§ **Task statement**
For this exercise, reproduce the entries below exactly, but only from the line containing "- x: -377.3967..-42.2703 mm" through the line containing "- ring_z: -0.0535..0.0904", both included.

§ **Provided records**
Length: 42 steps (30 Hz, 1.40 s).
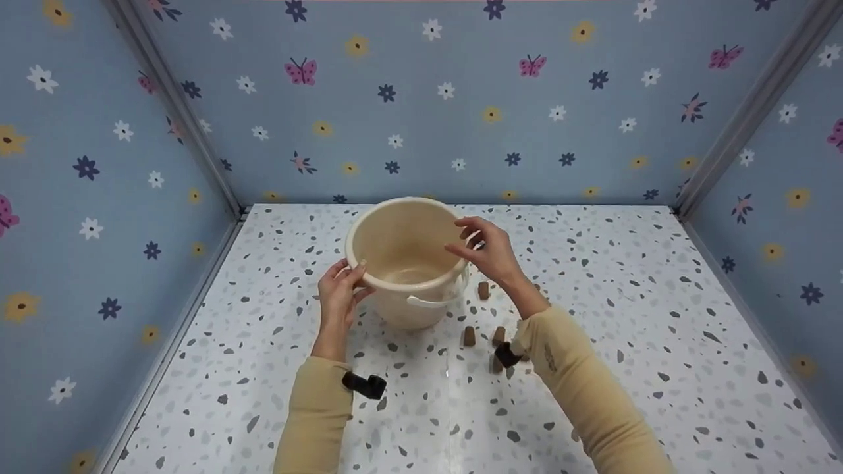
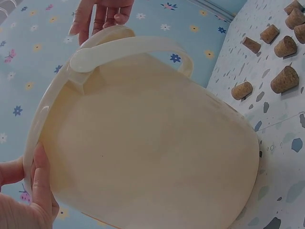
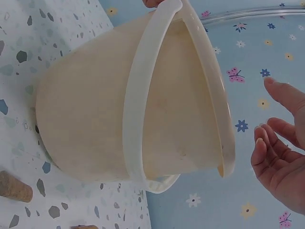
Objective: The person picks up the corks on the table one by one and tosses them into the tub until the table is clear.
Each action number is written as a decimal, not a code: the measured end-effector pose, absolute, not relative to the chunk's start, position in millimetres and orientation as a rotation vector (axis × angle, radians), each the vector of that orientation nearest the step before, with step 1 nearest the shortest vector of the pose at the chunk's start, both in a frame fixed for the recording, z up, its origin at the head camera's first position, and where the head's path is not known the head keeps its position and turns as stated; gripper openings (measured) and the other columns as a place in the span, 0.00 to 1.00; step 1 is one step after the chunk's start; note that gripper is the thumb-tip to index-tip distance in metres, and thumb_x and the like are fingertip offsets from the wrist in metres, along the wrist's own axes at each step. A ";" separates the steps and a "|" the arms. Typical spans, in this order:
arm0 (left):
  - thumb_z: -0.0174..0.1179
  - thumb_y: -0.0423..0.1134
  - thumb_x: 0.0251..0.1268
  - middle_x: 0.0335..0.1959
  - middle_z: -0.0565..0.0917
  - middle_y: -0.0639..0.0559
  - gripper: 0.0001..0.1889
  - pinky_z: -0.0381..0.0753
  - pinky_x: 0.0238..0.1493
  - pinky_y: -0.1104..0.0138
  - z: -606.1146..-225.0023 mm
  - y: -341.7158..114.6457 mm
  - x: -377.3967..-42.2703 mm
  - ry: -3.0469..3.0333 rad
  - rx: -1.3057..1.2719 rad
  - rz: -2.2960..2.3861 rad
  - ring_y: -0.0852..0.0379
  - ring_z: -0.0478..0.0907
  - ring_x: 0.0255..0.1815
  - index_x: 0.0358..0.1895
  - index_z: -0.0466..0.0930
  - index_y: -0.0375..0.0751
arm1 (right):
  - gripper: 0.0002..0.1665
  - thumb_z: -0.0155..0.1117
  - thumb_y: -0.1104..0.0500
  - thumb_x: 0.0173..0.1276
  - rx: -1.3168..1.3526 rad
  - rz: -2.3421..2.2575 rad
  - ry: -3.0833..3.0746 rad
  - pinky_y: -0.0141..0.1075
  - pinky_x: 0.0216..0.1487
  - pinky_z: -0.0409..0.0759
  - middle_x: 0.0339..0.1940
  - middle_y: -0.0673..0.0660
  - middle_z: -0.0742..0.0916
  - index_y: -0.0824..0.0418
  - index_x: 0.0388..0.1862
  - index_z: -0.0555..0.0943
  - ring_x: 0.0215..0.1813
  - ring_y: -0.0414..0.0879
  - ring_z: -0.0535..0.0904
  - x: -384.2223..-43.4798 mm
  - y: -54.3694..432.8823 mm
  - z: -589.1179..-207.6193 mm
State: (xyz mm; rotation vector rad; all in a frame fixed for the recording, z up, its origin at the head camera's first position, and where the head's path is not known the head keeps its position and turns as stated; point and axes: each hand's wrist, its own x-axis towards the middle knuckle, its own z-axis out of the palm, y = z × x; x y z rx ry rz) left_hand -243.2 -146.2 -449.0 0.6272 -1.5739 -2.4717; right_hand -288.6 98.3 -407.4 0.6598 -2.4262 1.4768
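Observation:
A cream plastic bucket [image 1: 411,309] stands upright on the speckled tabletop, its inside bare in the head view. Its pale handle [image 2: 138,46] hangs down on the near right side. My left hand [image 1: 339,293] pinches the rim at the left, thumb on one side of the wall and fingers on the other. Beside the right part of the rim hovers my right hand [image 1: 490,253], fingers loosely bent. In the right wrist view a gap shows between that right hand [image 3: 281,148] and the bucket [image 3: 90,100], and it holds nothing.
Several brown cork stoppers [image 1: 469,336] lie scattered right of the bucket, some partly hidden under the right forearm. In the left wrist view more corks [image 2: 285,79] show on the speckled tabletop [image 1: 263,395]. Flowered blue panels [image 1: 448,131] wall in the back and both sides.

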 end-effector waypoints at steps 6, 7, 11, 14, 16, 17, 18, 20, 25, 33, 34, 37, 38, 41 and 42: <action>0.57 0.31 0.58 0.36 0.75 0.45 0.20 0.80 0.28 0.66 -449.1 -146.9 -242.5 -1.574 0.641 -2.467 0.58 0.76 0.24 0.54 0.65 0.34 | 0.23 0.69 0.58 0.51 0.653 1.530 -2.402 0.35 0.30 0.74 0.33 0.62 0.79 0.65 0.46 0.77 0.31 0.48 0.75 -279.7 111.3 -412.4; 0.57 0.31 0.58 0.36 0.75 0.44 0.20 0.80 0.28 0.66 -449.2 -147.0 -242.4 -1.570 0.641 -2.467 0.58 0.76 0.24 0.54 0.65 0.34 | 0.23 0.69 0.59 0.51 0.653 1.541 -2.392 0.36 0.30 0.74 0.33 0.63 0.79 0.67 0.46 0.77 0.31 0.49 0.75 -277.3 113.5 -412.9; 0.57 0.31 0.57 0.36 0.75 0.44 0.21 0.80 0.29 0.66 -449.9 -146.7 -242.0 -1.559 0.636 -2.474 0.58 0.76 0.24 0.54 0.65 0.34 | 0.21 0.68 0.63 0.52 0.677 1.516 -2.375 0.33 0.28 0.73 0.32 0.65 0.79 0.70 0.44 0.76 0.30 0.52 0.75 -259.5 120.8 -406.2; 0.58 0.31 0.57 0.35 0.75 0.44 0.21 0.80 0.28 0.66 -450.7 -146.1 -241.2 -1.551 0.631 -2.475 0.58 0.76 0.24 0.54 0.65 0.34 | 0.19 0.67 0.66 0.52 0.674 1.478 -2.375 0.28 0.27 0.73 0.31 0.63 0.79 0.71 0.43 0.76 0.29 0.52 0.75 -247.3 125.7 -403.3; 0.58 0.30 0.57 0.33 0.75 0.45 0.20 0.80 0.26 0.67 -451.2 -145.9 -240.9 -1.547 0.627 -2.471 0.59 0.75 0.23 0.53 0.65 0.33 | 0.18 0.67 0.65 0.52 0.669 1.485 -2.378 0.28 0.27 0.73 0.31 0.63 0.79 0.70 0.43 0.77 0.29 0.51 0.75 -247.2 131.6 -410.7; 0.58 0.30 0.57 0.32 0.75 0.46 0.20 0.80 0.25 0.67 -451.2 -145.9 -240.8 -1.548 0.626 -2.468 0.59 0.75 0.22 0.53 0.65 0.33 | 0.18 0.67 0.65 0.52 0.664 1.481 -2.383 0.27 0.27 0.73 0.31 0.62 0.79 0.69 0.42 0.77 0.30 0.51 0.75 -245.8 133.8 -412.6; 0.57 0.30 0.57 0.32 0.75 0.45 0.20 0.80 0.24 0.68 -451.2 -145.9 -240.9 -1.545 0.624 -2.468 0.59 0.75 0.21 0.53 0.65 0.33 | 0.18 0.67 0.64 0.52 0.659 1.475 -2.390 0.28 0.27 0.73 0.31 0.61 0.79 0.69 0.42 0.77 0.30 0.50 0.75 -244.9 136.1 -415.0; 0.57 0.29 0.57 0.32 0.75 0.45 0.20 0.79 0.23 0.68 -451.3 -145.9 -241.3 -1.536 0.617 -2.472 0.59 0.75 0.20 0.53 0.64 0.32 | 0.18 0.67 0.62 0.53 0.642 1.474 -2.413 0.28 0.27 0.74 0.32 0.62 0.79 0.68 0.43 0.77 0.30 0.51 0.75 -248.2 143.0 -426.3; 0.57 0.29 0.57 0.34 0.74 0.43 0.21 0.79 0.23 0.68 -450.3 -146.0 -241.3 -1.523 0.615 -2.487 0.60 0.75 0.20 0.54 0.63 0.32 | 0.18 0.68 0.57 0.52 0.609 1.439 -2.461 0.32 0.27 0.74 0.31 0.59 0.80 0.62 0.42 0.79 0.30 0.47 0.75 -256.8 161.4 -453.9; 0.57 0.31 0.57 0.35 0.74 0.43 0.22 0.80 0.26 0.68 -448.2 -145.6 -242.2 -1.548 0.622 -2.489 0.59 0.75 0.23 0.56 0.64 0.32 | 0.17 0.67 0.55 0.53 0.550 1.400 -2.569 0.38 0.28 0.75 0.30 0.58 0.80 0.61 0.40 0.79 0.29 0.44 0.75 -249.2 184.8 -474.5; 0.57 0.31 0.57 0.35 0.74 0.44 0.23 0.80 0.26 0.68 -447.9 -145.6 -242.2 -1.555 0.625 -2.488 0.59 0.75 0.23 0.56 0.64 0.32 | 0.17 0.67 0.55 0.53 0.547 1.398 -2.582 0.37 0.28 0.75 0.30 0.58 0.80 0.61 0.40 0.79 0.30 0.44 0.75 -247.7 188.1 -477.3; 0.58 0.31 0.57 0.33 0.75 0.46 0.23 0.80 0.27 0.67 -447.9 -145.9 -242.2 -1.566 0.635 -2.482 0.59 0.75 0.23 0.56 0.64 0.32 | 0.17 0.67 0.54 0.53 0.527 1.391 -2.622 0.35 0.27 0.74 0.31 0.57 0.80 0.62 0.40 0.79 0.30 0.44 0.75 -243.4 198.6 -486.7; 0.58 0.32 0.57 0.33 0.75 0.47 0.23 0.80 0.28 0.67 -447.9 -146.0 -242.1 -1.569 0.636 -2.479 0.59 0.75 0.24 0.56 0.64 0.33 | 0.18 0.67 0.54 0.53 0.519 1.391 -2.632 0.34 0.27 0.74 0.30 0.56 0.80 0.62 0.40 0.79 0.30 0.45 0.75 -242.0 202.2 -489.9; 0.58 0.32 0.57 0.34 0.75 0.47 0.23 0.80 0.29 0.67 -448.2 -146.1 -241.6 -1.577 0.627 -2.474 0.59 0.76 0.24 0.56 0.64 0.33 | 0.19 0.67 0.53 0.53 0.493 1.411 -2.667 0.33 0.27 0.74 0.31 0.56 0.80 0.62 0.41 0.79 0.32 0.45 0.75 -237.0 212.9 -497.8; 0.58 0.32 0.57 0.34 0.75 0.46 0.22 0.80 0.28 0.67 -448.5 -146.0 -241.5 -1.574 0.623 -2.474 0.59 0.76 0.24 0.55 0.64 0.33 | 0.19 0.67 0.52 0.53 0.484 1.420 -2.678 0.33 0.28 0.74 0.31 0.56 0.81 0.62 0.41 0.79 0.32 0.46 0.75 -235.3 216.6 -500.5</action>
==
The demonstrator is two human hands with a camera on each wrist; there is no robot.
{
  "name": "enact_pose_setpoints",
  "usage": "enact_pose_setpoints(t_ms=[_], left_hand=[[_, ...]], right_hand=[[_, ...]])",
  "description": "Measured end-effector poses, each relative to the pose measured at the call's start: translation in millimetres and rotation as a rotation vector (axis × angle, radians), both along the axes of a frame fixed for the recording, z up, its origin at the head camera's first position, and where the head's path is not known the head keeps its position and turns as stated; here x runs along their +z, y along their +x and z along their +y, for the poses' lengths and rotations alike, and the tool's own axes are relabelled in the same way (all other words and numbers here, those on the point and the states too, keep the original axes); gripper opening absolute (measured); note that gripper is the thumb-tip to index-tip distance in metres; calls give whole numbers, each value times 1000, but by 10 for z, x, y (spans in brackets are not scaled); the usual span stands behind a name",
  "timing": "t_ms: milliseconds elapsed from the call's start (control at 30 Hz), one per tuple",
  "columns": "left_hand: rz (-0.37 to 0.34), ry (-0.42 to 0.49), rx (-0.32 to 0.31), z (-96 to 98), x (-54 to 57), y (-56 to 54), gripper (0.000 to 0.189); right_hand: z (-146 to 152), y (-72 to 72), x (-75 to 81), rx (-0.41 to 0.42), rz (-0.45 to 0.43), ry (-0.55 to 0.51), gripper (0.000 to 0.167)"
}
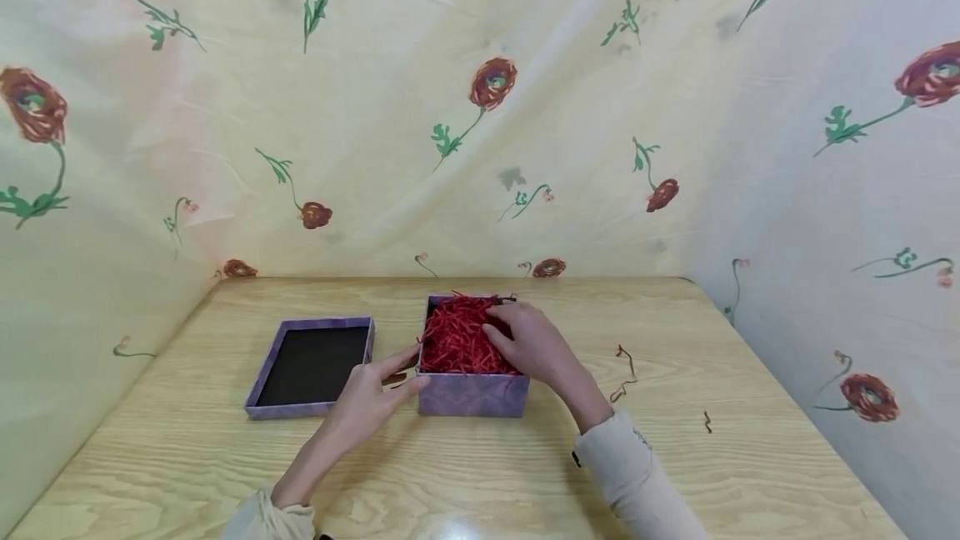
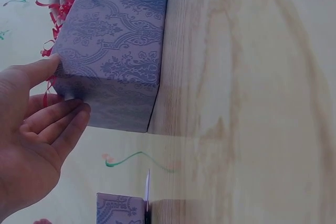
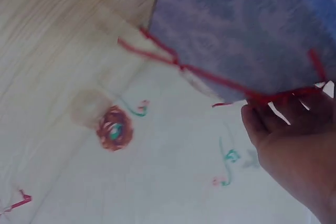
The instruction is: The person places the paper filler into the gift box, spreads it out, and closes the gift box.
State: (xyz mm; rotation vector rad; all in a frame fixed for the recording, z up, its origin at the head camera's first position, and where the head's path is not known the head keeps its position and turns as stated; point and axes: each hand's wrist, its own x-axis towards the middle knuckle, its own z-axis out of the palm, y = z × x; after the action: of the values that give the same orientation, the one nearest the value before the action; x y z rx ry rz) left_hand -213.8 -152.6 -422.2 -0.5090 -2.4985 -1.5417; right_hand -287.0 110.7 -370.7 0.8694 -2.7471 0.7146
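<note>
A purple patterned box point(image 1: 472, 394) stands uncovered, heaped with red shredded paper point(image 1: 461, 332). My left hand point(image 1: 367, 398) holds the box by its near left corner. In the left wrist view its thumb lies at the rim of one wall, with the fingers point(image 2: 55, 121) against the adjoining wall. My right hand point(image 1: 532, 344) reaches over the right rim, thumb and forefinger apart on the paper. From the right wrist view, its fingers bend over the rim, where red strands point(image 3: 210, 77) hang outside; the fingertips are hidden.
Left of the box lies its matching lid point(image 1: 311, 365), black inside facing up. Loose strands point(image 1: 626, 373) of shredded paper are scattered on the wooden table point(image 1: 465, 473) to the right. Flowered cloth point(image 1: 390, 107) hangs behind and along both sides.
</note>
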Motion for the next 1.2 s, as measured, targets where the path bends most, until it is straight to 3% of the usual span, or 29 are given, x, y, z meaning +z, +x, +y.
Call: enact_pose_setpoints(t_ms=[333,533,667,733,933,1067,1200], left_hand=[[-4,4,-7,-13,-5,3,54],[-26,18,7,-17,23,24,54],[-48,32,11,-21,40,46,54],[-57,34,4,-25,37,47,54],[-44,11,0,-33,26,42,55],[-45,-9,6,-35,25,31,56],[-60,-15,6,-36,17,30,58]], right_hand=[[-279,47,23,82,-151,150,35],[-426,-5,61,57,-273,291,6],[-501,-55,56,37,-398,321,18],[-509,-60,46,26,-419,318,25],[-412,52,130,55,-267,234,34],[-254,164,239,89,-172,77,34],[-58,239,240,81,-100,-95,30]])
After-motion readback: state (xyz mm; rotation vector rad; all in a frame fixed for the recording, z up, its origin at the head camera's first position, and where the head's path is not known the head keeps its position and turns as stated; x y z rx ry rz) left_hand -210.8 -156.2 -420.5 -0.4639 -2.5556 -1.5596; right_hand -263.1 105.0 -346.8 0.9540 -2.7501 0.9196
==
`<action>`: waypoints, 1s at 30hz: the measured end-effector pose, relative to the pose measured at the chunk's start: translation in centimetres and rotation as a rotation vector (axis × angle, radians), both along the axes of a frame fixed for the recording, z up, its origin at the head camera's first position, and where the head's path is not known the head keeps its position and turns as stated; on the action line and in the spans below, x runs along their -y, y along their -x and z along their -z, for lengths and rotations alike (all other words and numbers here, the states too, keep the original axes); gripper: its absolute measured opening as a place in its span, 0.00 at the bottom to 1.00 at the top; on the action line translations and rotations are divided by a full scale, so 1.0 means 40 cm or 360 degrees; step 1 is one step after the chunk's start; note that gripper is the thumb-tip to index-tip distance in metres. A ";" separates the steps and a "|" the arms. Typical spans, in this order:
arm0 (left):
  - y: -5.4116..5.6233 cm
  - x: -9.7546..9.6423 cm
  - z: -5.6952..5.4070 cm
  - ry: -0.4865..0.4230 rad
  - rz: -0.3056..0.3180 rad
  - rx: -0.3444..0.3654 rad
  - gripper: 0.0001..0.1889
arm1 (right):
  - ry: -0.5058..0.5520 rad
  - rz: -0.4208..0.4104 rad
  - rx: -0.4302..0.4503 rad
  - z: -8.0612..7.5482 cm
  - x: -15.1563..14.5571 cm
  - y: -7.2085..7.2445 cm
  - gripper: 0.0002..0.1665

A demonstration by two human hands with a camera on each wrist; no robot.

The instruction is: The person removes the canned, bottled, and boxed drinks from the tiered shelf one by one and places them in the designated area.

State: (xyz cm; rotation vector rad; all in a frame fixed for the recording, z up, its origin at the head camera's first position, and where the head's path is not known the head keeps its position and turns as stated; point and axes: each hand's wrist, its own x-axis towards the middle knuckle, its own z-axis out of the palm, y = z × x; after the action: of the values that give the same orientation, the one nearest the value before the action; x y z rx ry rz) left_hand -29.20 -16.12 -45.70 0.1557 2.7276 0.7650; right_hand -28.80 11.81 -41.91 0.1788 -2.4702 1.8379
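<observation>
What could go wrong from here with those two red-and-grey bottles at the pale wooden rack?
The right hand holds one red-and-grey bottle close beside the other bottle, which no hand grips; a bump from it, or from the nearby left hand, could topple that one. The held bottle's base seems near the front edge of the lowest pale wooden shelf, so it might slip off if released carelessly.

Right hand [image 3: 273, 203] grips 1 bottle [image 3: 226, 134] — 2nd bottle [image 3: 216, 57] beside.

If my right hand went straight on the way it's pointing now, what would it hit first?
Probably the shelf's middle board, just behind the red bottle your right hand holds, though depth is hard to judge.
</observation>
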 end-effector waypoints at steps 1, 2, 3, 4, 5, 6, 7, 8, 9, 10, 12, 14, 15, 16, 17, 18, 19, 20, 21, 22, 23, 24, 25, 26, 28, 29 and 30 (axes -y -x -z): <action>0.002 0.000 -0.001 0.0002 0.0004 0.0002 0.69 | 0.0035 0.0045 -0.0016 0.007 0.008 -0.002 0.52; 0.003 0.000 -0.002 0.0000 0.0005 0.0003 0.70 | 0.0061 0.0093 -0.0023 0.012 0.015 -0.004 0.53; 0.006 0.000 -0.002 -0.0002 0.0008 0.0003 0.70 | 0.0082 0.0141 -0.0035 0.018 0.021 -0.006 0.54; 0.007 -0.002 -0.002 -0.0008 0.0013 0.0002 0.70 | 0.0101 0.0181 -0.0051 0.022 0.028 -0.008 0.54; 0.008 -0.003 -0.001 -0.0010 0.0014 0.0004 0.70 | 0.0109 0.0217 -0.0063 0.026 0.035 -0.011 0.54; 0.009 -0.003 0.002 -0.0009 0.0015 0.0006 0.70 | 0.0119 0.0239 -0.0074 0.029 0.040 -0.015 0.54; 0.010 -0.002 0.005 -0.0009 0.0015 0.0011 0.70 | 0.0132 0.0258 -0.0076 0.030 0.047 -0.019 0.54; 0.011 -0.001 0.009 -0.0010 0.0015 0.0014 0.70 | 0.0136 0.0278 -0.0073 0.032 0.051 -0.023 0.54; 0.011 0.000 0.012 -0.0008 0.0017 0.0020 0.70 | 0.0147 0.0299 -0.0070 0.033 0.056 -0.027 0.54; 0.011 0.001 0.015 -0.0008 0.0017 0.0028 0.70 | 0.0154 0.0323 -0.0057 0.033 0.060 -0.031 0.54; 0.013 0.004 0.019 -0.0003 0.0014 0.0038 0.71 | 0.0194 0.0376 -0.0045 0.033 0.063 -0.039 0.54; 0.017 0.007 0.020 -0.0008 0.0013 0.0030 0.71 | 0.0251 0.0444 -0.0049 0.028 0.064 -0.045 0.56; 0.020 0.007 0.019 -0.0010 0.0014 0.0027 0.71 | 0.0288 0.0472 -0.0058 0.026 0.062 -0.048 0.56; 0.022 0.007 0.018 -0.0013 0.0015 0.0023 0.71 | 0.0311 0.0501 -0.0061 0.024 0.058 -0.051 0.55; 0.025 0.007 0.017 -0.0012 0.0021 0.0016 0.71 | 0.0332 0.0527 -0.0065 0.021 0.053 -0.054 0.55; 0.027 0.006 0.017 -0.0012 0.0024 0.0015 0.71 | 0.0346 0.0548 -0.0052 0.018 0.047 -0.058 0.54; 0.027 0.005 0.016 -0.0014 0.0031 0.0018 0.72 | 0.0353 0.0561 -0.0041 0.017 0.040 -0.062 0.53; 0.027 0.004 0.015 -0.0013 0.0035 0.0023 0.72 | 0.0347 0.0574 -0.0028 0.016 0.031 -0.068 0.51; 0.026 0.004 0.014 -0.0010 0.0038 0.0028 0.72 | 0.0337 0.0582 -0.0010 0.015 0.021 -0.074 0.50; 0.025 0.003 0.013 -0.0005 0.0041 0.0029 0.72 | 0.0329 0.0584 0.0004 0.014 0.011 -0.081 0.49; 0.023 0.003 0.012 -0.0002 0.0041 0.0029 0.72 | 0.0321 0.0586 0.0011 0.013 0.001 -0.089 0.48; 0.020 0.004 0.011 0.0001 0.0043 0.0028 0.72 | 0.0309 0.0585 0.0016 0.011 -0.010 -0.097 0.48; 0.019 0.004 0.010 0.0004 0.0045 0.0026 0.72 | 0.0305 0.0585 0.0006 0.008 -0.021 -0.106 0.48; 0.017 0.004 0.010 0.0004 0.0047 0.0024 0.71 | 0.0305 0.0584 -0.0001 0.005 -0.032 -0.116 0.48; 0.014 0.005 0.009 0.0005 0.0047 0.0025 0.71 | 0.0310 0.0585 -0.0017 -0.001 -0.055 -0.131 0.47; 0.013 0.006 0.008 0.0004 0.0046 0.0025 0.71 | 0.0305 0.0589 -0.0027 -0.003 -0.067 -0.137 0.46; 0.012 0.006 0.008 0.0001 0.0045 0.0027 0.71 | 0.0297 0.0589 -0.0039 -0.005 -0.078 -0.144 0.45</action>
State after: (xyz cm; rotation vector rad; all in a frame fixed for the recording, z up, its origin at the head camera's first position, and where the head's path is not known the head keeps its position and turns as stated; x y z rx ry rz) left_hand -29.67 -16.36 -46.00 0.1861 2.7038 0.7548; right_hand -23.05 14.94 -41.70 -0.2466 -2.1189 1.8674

§ **Task result**
  - x: -377.3967..-42.2703 mm
  - ry: -3.0469..3.0333 rad
  - rx: -1.3057..1.2719 rad
  - rz: -2.2960..2.3861 rad
  - ring_y: -0.0852..0.0379
  - ring_z: -0.0478..0.0907
  - ring_x: 0.0255..0.1815
  - index_x: 0.0358..0.1895
  - index_z: -0.0466..0.0930
  - index_y: -0.0375..0.0751
arm1 (right):
  - gripper: 0.0002..0.1665
  - thumb_z: -0.0155..0.1117
  - thumb_y: -0.1104..0.0500
  - thumb_x: 0.0173..0.1276
  - rx: -1.3168..1.3526 rad
  - rz: -2.3421..2.2575 rad
  - ry: -3.0833..3.0746 rad
  - pinky_y: -0.0141..0.1075
  - pinky_x: 0.0216..0.1487
  - pinky_z: -0.0409..0.0759
  - middle_x: 0.0339..0.1940
  - middle_y: -0.0673..0.0660
  - middle_z: -0.0742..0.0916
  - index_y: -0.0824..0.0418
  - index_x: 0.0388..0.1862
  - index_z: -0.0555..0.0943
  - ring_x: 0.0215..0.1813
  - ring_y: -0.0414..0.0879
  - ring_z: -0.0535..0.0904

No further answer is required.